Clontarf residents unhappy about housing 50 homeless people in former care facility

La Verna nursing home at 30 Haddon Road in Clontarf
La Verna nursing home at 30 Haddon Road in Clontarf
Melanie Finn

Melanie Finn

An application to house up to 50 homeless people in a nursing home on one of Clontarf's most historic roads has gone before Dublin City Council.

Osdale Limited applied to the council last month to change the use of La Verna nursing home on Haddon Road to homeless accommodation.

The company is seeking a Section 5 declaration, which means the building could be listed as an exempted development.


Deirdre Tobin, Chairperson, Clontarf Residents Association
Deirdre Tobin, Chairperson, Clontarf Residents Association

In details submitted to the council, Osdale is proposing to change the building's use from a 22-bedroomed nursing home to a homeless accommodation centre.

The nursing home previously housed around 30 people, but under the proposed plan 50 people would live there, with the occupancy level increased by the use of bunks.

La Verna has been used as a nursing home since 1991 and was substantially extended over the years, but it closed down last year.

The application also notes there are three similar facilities in operation in the area, with only one within 500 metres of the site, on St Lawrence's Road.

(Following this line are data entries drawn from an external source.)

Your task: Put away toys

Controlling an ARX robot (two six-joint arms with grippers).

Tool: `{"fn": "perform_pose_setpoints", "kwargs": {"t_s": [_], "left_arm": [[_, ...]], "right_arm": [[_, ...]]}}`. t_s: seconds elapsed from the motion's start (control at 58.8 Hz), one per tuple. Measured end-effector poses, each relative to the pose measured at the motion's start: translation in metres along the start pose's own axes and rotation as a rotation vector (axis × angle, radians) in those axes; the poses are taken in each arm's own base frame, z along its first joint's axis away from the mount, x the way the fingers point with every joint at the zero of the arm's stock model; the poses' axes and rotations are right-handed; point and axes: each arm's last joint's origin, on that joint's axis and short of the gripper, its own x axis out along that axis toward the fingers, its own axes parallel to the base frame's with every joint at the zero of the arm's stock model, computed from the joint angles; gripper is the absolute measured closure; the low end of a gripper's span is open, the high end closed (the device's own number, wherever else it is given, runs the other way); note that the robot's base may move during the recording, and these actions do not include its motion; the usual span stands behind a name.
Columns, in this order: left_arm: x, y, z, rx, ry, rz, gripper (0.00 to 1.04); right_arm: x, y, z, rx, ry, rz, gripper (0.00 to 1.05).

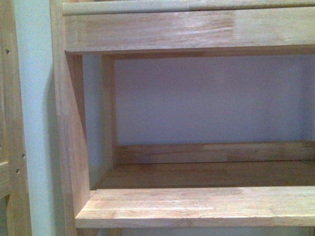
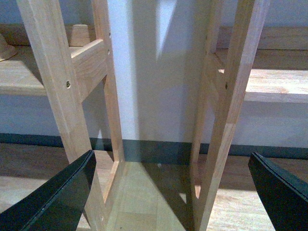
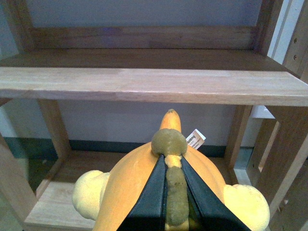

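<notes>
Right fingers [image 3: 150, 202] pinch only the olive ridge of the plush toy [image 3: 127, 185], left fingers [image 2: 57, 197] spread and empty; this narrow hold could slip, dropping it short of the shelf [image 3: 144, 84].

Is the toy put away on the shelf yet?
Not yet. Done: the right gripper grips the orange plush toy. In hand: it's held in front of the wooden shelf. Left: setting it on a board and letting go.

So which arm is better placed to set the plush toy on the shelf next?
Right: the right gripper is shut on the plush toy, facing the wooden shelf. The left gripper is open and empty.
</notes>
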Motion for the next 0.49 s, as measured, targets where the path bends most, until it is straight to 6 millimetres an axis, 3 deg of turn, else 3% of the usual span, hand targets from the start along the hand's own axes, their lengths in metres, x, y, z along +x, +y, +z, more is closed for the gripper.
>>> {"fn": "perform_pose_setpoints", "kwargs": {"t_s": [0.374, 0.493], "left_arm": [[0.000, 0.000, 0.000, 0.000, 0.000, 0.000, 0.06], [0.000, 0.000, 0.000, 0.000, 0.000, 0.000, 0.06]], "right_arm": [[0.000, 0.000, 0.000, 0.001, -0.001, 0.003, 0.99], [-0.002, 0.002, 0.015, 0.022, -0.161, 0.073, 0.99]]}}
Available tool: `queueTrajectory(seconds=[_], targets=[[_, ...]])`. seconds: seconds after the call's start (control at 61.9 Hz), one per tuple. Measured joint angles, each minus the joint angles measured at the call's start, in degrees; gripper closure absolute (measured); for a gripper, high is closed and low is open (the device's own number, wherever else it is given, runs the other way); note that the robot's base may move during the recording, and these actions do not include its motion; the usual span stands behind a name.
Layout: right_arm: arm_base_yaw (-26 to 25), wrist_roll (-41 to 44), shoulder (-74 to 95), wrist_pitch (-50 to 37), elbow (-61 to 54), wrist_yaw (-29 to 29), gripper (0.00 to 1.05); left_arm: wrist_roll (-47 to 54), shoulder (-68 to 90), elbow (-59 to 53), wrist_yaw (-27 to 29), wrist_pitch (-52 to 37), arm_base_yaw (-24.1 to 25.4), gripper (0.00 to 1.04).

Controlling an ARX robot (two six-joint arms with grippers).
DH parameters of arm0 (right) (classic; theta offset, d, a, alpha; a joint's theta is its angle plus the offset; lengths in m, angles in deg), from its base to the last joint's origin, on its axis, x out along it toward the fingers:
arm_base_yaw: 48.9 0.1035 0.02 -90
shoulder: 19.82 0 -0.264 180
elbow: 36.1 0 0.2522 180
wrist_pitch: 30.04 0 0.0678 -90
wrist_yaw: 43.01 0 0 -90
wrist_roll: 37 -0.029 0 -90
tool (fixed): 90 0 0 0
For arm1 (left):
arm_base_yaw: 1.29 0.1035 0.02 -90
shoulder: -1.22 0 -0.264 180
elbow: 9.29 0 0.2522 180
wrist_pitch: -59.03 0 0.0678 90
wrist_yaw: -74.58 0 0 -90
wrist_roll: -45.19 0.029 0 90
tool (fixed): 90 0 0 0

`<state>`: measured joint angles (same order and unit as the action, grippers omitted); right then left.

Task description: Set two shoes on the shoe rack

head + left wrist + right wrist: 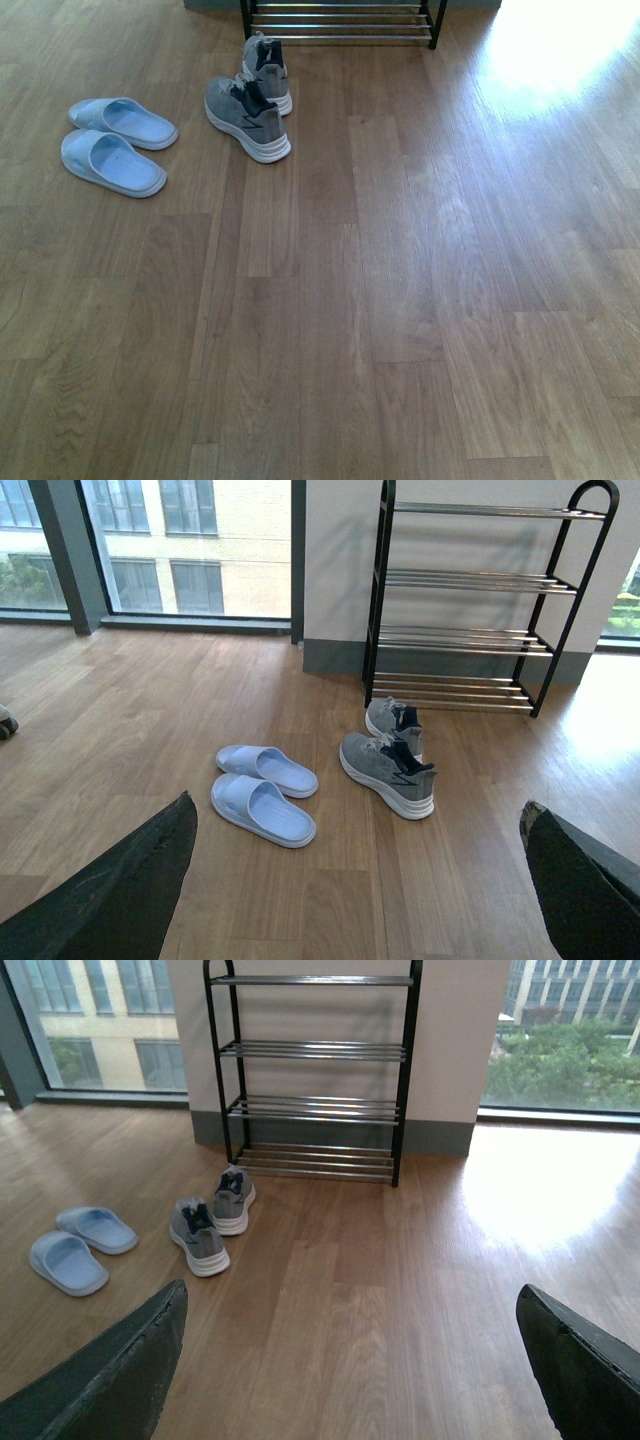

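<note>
Four shoes stand on the wooden floor (pixel 400 300); none is yet on the shoe rack (pixel 470 580). Of the grey pair, the far sneaker (pixel 266 68) sits just in front of the rack's lowest shelf, and the near sneaker (pixel 248 122) lies close beside it, turned at an angle (whether the two touch cannot be told). The pale blue slides (pixel 130 120) lie side by side, well apart from the sneakers and further left. All four rod shelves show bare in the wrist views. The left pincer (pixel 357 810) and the right pincer (pixel 352 1295) both stand wide and hold nothing. They sit high over the floor and look toward the rack; neither arm appears in the front view.

Step in hand, as judged: the approach to a first shoe. The near sneaker is probably the better start, since lifting it clears the way to the one behind. Descend over the heel collar with one finger inside the opening and the other against the outer heel. The knit upper will likely give, so close firmly. Carry the shoe with its sole level, clear the front rod, then lay the sole across several rods so it cannot tip between them. Open the pincer only once the shoe's weight rests on the shelf.
</note>
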<state>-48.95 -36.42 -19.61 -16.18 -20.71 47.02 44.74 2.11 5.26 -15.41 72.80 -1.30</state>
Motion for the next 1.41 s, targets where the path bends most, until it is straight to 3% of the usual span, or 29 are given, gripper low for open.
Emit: queueTrajectory(seconds=[1.406], targets=[[0.0, 0.0, 0.0, 0.0, 0.0, 0.0, 0.09, 0.0, 0.0, 0.0, 0.0, 0.0, 0.0, 0.09]])
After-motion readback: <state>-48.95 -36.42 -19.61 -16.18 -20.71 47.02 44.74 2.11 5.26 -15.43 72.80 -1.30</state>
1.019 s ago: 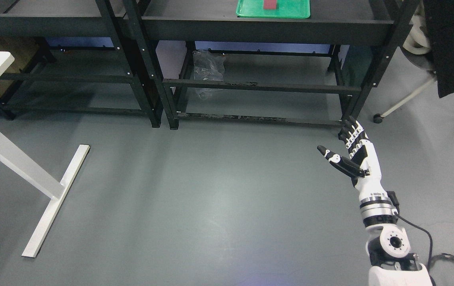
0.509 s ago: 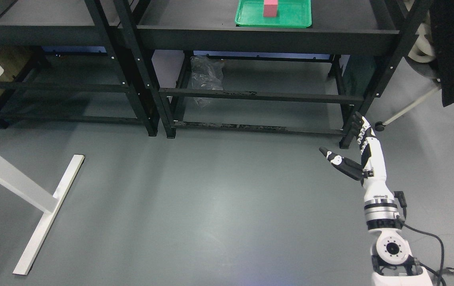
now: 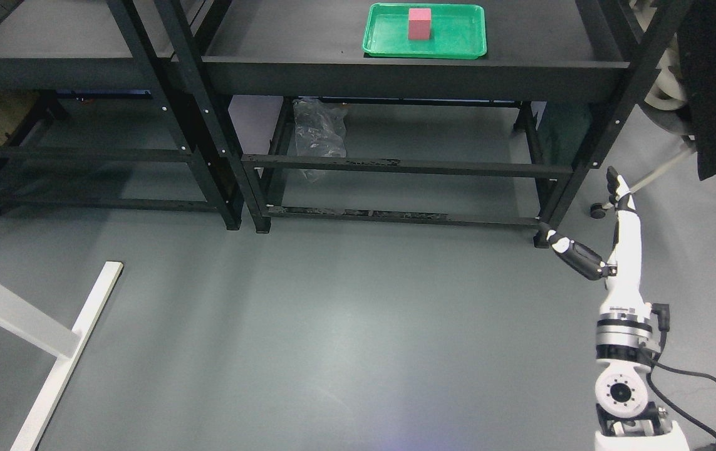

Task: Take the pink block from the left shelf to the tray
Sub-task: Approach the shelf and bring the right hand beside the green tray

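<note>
– where's the block (image 3: 420, 23) sitting relative to the right hand (image 3: 608, 235)?
– in the tray (image 3: 451, 47), on the shelf (image 3: 408, 69) top, well up and left of it. second shelf (image 3: 51, 62) further left.

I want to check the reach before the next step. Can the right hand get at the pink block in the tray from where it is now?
Probably not yet. The right hand hangs open low over the floor, far below the pink block standing in the green tray on the shelf top. Nothing blocks the way; the arm must rise and extend.
</note>
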Robot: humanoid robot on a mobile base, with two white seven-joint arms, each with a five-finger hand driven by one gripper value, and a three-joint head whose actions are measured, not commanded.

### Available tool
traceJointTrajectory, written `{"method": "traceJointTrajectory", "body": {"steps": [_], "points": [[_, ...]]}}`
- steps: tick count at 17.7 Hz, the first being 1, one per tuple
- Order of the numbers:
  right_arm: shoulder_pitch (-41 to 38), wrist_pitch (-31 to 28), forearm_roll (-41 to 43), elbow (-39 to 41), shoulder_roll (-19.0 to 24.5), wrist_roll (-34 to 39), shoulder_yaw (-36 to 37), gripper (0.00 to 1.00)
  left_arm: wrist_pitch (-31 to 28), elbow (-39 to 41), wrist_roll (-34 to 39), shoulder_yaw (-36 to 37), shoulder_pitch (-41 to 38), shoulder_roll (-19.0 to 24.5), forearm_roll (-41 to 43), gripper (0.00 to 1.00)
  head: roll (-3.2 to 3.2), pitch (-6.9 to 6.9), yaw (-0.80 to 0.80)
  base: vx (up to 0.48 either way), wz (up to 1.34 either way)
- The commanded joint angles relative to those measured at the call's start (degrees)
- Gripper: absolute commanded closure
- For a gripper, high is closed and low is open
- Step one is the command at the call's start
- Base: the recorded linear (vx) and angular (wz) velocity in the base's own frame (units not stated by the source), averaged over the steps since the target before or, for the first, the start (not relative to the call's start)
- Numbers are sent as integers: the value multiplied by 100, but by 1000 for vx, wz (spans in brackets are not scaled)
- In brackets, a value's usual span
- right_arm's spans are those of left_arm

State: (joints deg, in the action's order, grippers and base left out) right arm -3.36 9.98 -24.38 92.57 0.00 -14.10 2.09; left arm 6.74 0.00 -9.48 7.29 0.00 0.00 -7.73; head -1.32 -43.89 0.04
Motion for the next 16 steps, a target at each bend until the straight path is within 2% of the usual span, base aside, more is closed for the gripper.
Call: {"method": "traceJointTrajectory", "body": {"steps": [1,5,13,16], "points": [[2,-119,-3231,85,-100,-57,-76,1,3,100,-1,0,-114,100,0,0,0,0,0,135,51],[-77,592,-3328,85,-100,-57,-279,1,3,100,-1,0,-114,100,0,0,0,0,0,170,79],[37,663,-3231,85,-100,-31,-244,1,3,100,-1,0,-114,100,0,0,0,0,0,220,77],[37,908,-3214,85,-100,-171,-104,0,3,100,-1,0,-114,100,0,0,0,0,0,206,46]]}}
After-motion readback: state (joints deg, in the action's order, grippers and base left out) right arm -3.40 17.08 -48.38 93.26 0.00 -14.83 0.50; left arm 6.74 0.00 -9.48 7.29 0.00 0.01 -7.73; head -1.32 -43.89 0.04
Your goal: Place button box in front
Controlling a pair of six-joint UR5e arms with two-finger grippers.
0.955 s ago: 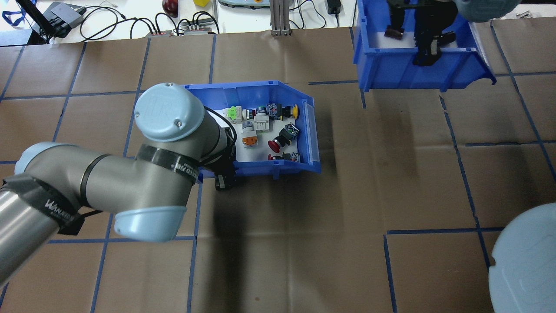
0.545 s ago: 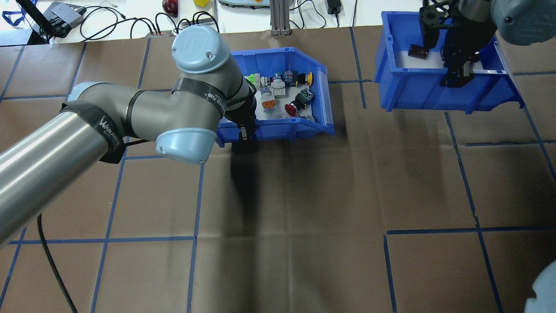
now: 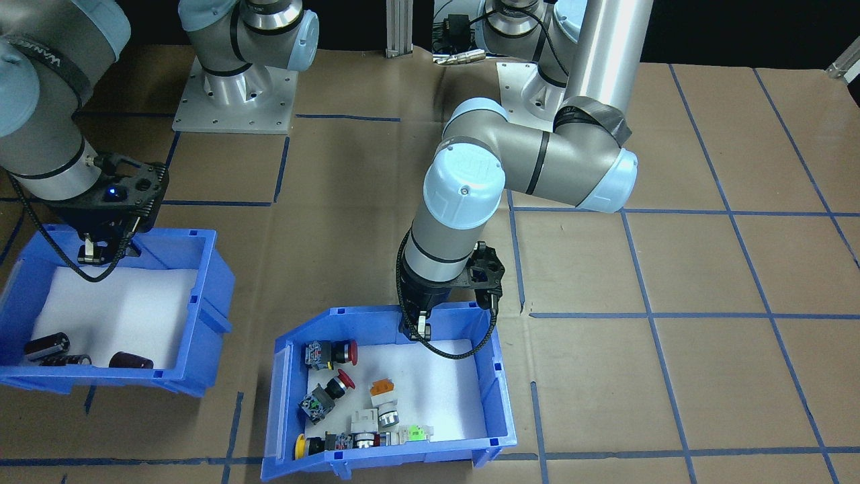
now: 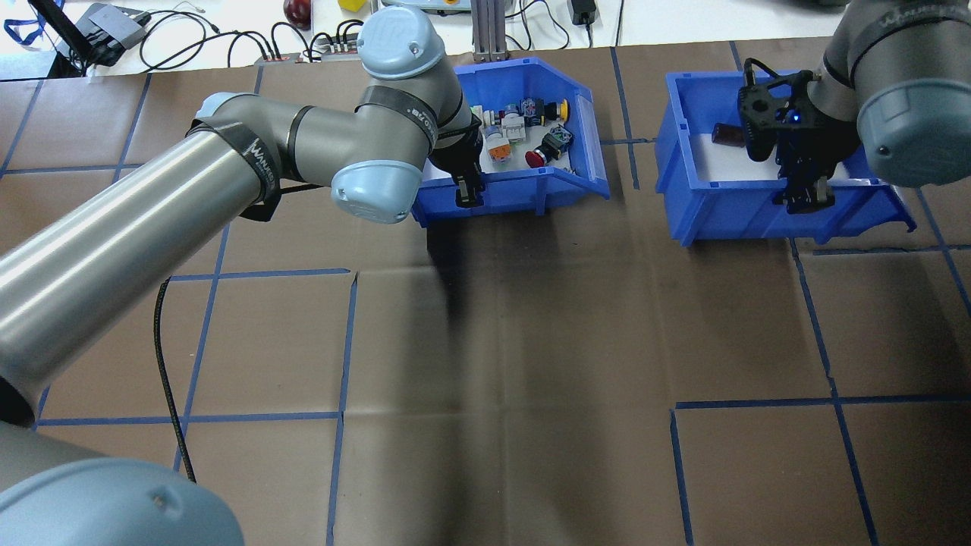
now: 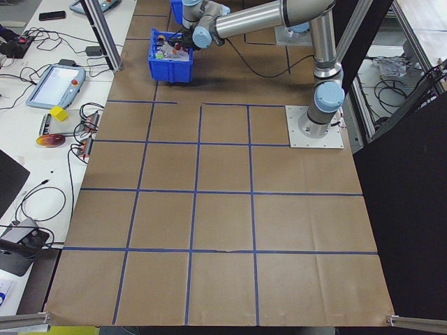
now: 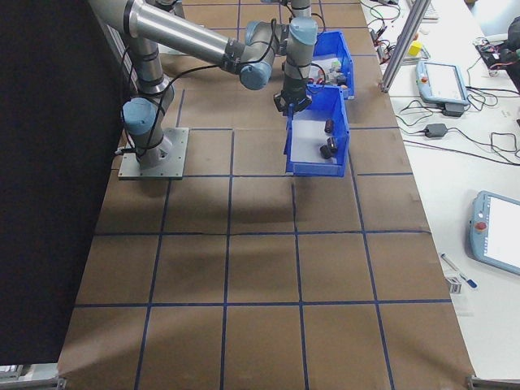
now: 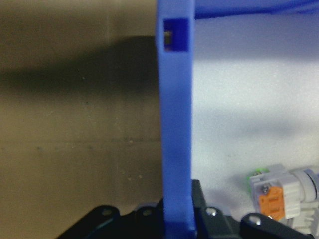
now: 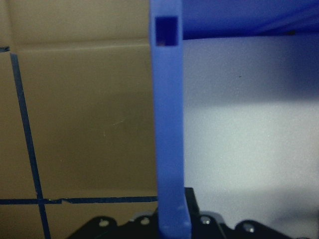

The same homeless facility was the subject of controversy in the area, with many residents submitting lengthy objections to the plan to use a former guesthouse known as Aisling House for emergency accommodation.

Residents ended up taking the case to the High Court, before it was struck out and the council's plan went ahead.

Osdale applied on May 3 for the change in use, and the council this week responded by asking for more information.

DCC wants the company to clarify the nature and extent of the "care" being provided and identify which care providers will operate the facility.

The building was formerly a protected structure before being de-listed, with the Haddon Road area now an Architectural Conservation Area (ACA) under the 2016 Development Plan.

Concern over the application has been expressed by some residents, who feel the area already has enough homeless accommodation hubs.

Deirdre Tobin, the chairperson of the Clontarf Residents Association, said the area is "already carrying more than our weight" in terms of similar facilities.

She said if the plan went ahead, it would be the fifth homeless facility in the area.

Ms Tobin said they have repeatedly requested figures from DCC showing the distribution of homeless hubs around the city, but they have not yet had their requests met.


"We feel that the distribution of these units should be carried around the city rather than one specific area," she said.

"We would have concerns with relation to the application, and I'll be talking to the committee about it."

Asked to respond to suggestions of 'nimbyism', she said: "The argument is that, 'Yes, we are already doing it. We do have these hubs in Clontarf'.

"This will be the fifth one, and I don't want to appear like a nimby, but it's only fair that there's a reasonable, rationing-out of the units across the city rather than putting them all in Dublin 3 or Clontarf."